Source: Orthodox Church in America
A young Orthodox priest had just arrived in the hospital waiting room to minister to a grieving family. He talked for a while with the oldest member, a man in his late sixties who was struggling to come to terms with his wife’s rapid decline.
The priest — call him ‘Father Paul’ — spent a few minutes with the husband, then went into the ICU where the dying woman lay semi-comatose, a ventilator pumping air into her tired lungs and tubes protruding from her wasted arms. He looked at her for a few moments, took out his prayer book and read several petitions. Finally he blessed her, anointed her, and asked God to grant a peaceful end to her suffering. Then he returned to the waiting room and tried to comfort any of the family members who seemed open to his ministrations.
When I spoke to him later that day, Fr Paul vented a great deal of frustration over what he felt was his incapacity to minister to this family in any really healing way. He had tried to serve them on many different levels: as a friend, as a grief counselor, and as a witness to God’s love. It quickly became clear that his sense of failure was due mainly to the fact that he had not been able to offer either the dying woman or her family members the degree of solace and relief from depression he felt they needed. He concluded that in fact the nurses and the social worker had provided more for the family than he had himself. With a slight edge of bitterness he added, “In seminary, nobody ever taught me how to relieve people’s grief.” Then he added, “Maybe I just should have gone into counseling.”
Behind his reaction there is a great deal of misunderstanding as to the real purpose of priestly ministry. In this therapeutic age it’s probably inevitable that we want above all to relieve people of their physical and emotional suffering. In seminaries faculty members, whether priests or not, often feel that they have succeeded if a student who comes to talk during office hours leaves feeling better than when he arrived. Then they wonder why, a day later, the student is still depressed.
The same is true with many priests who spend long hours hearing confessions and making hospital visits. Their primary aim is very often to console, to help, to unburden the person before them; in a word, to make them feel better. Then they feel frustrated when the person continues to experience guilt, anxiety, loneliness or grief.
Of course we want to relieve the suffering of others. That effort, too, is part of living the Gospel. But it is not the primary aim of priestly ministry.
We need constantly to remind ourselves that the priesthood is a universal vocation. Every baptized member of the Body of Christ is consecrated to “a holy priesthood, to offer spiritual sacrifices acceptable to God through Jesus Christ” (1 Pet 2:5). Some are ordained for a specific function within the Church; they are endowed by grace with the particular responsibility and capacity to celebrate the sacraments. Others in the congregation can assume different functions, such as preaching the Word of God and teaching elements of the faith, even though these as well normally fall to the priest.

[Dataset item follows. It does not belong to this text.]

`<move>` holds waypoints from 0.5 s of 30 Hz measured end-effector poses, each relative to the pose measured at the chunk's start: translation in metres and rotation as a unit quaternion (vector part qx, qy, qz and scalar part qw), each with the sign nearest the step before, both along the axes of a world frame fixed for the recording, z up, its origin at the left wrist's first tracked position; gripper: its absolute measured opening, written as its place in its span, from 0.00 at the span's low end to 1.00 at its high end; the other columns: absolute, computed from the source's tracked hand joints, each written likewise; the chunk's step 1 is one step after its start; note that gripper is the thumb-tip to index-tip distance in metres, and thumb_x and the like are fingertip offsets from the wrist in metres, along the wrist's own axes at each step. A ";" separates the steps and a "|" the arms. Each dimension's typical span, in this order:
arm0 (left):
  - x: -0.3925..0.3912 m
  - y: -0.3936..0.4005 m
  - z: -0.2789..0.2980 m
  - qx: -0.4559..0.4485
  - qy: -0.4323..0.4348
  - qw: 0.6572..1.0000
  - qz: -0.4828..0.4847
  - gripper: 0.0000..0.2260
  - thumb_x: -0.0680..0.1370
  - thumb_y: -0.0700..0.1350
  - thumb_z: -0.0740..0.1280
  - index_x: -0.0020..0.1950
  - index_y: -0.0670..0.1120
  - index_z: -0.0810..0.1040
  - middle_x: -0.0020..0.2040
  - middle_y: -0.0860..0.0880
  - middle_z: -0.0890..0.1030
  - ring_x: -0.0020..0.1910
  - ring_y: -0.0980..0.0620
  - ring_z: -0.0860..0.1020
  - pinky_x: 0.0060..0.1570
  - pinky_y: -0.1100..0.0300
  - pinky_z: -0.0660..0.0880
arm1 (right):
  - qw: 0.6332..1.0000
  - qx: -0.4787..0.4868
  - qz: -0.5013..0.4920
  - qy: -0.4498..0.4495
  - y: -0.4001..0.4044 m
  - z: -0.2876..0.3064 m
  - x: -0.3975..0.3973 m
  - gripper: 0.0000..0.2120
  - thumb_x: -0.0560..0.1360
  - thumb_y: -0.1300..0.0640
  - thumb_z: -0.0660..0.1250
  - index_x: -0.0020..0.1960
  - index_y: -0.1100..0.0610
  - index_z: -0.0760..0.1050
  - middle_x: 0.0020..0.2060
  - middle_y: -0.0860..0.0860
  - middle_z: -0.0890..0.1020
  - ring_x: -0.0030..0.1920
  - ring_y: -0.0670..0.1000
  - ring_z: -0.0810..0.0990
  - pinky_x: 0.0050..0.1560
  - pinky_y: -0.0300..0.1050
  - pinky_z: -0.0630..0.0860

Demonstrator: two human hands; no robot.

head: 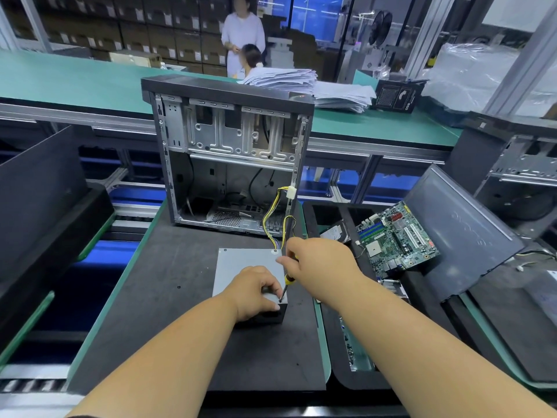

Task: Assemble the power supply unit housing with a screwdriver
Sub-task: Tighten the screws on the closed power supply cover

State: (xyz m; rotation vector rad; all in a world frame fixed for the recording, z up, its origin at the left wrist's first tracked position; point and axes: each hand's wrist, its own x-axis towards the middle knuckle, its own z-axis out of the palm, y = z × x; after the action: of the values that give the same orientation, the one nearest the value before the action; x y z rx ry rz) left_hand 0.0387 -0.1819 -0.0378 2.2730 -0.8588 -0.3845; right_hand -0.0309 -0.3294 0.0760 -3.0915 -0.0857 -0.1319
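A grey metal power supply unit lies flat on the black mat in front of me, its yellow and black cables running up to the open case. My left hand rests on the unit's near right corner, fingers curled over its edge. My right hand grips a yellow and black screwdriver, held nearly upright. Its tip touches the top of the housing at the near right corner, right beside my left fingers.
An open computer case stands upright behind the unit. A black tray at the right holds a green motherboard and a hard drive. A dark side panel leans further right. Two people are by the far bench.
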 end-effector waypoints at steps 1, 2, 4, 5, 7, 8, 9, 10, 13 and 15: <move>0.000 0.000 0.000 -0.001 0.000 1.000 0.000 0.13 0.66 0.44 0.78 0.39 0.59 0.78 0.48 0.51 0.78 0.52 0.52 0.73 0.56 0.61 0.70 | 1.000 0.001 0.000 0.002 0.000 -0.001 0.000 0.14 0.81 0.42 0.55 0.54 0.51 0.72 0.43 0.47 0.80 0.45 0.54 0.77 0.38 0.46 0.69; 0.000 0.000 0.000 -0.002 0.001 1.000 0.000 0.13 0.66 0.43 0.78 0.39 0.59 0.78 0.48 0.51 0.78 0.52 0.52 0.73 0.56 0.61 0.70 | 1.000 0.017 0.003 -0.001 0.000 -0.001 -0.001 0.13 0.81 0.44 0.55 0.54 0.51 0.71 0.43 0.47 0.79 0.44 0.55 0.76 0.38 0.46 0.68; 0.000 0.000 -0.001 -0.003 0.003 1.000 0.001 0.12 0.66 0.43 0.78 0.40 0.57 0.80 0.48 0.51 0.78 0.51 0.51 0.73 0.55 0.61 0.70 | 0.999 0.053 0.009 0.001 0.001 0.002 -0.003 0.09 0.78 0.50 0.57 0.56 0.51 0.70 0.44 0.47 0.75 0.43 0.55 0.72 0.37 0.46 0.65; 0.000 0.000 -0.001 -0.003 0.003 1.000 0.001 0.11 0.66 0.43 0.78 0.40 0.56 0.80 0.48 0.51 0.78 0.52 0.51 0.73 0.55 0.61 0.70 | 0.998 0.062 0.014 0.005 0.001 0.003 -0.003 0.09 0.77 0.52 0.58 0.56 0.51 0.70 0.45 0.47 0.74 0.43 0.54 0.72 0.37 0.46 0.65; 0.001 0.000 -0.001 -0.003 0.002 1.000 0.000 0.11 0.66 0.43 0.78 0.41 0.56 0.80 0.48 0.51 0.79 0.52 0.51 0.73 0.56 0.60 0.71 | 0.998 0.063 0.022 0.003 -0.001 0.005 -0.003 0.07 0.77 0.52 0.59 0.54 0.50 0.69 0.45 0.47 0.74 0.44 0.54 0.72 0.37 0.46 0.66; 0.001 0.000 -0.001 -0.002 0.002 1.000 0.000 0.11 0.66 0.44 0.78 0.40 0.57 0.80 0.48 0.51 0.79 0.52 0.52 0.73 0.57 0.60 0.70 | 0.998 0.052 0.024 0.004 -0.001 0.006 -0.002 0.05 0.78 0.50 0.60 0.51 0.50 0.68 0.43 0.47 0.74 0.44 0.54 0.73 0.37 0.46 0.67; 0.001 0.000 -0.001 -0.001 0.003 1.000 0.000 0.12 0.66 0.44 0.78 0.40 0.57 0.79 0.48 0.52 0.78 0.52 0.52 0.73 0.57 0.59 0.70 | 0.999 0.036 0.018 0.010 -0.001 0.006 -0.001 0.07 0.79 0.47 0.60 0.49 0.50 0.66 0.40 0.47 0.73 0.43 0.54 0.72 0.36 0.46 0.66; 0.001 0.000 -0.002 0.001 0.003 1.000 -0.001 0.12 0.67 0.44 0.78 0.40 0.58 0.79 0.48 0.52 0.78 0.52 0.52 0.73 0.57 0.59 0.70 | 1.000 0.018 0.011 0.016 -0.001 0.006 0.001 0.11 0.80 0.45 0.60 0.47 0.51 0.65 0.37 0.47 0.72 0.41 0.54 0.72 0.35 0.46 0.65; 0.001 0.001 -0.002 0.000 0.004 1.000 -0.002 0.13 0.67 0.44 0.78 0.39 0.59 0.78 0.48 0.52 0.78 0.52 0.52 0.73 0.57 0.59 0.71 | 0.998 -0.039 -0.033 0.022 -0.001 0.004 0.005 0.18 0.80 0.39 0.58 0.40 0.53 0.64 0.30 0.47 0.67 0.38 0.55 0.70 0.29 0.44 0.57; 0.000 0.000 -0.002 0.003 0.001 1.000 -0.002 0.13 0.67 0.44 0.78 0.39 0.60 0.78 0.48 0.53 0.78 0.52 0.52 0.73 0.57 0.60 0.70 | 0.996 -0.069 -0.059 0.015 0.001 0.002 0.005 0.24 0.80 0.37 0.54 0.34 0.52 0.61 0.29 0.47 0.67 0.36 0.55 0.71 0.28 0.42 0.56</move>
State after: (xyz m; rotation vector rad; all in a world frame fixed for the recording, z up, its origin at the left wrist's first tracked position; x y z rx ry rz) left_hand 0.0392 -0.1816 -0.0398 2.2768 -0.8632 -0.3928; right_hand -0.0259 -0.3285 0.0779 -3.2348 0.0919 -0.0885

The same is true with pastoral care. Because he is salaried by the parish, the people often assume that the priest alone is responsible for “ministering to the sick and suffering,” by making house calls, visiting people in hospital, and offering comfort to those burdened by grief. Many also assume that the priest, or a selected elder in the parish, is there to provide inexpensive counseling. If this almost inevitably means “cheap therapy,” it is for two reasons. First, because except in special cases, neither priest nor parishioners have been trained to do therapy or to offer proper psychological counseling. More importantly, it is because they have misunderstood the most fundamental purpose of priestly ministry.
It is crucial that we minister to those in need through whatever means may be at our disposal. Pastoral counseling offers valuable opportunities for exercising that ministry. But it remains a secondary function relative to the chief purpose of the priestly vocation, whether ordained or lay.
That purpose, in the simplest and most basic terms, is to make an offering of everyone who seeks and longs for eternal communion with the Holy Trinity. As ordained clergy or as laypeople, each of us is called to offer up the world and one another “to Christ our God.” Thereby every moment, every event, together with every life and experience, can participate in the eucharistic elevation: “Thine own of Thine own we offer unto Thee, on behalf of all and for all.”
In the case of Fr Paul, this means that his responsibility and his blessed privilege is first of all to pray with and for the dying mother and her loved ones. Through his prayer, which participates in the eternal intercession of the communion of saints, he makes the one gesture that can bring real and lasting healing to each family member, including those who die. That gesture consists in offering each of them to God, to His glory and praise, begging that His will be done in each life concerned.
In this way, Fr Paul performs an act, a sacred service, that each of us is called to render, particularly in situations of death and dying. And we are all in such situations, every day and every moment of our life. He may not make the family feel any better. He may not be able to alleviate their burden of grief.
But if he can make a priestly offering of each family member to God – through his prayer, anointing, comforting, and any other appropriate means – he has done what is essential. He has placed them all into the care of the only true Physician of our souls and bodies, the only One who can truly heal. And he has fulfilled, in the most faithful way possible, his priestly vocation.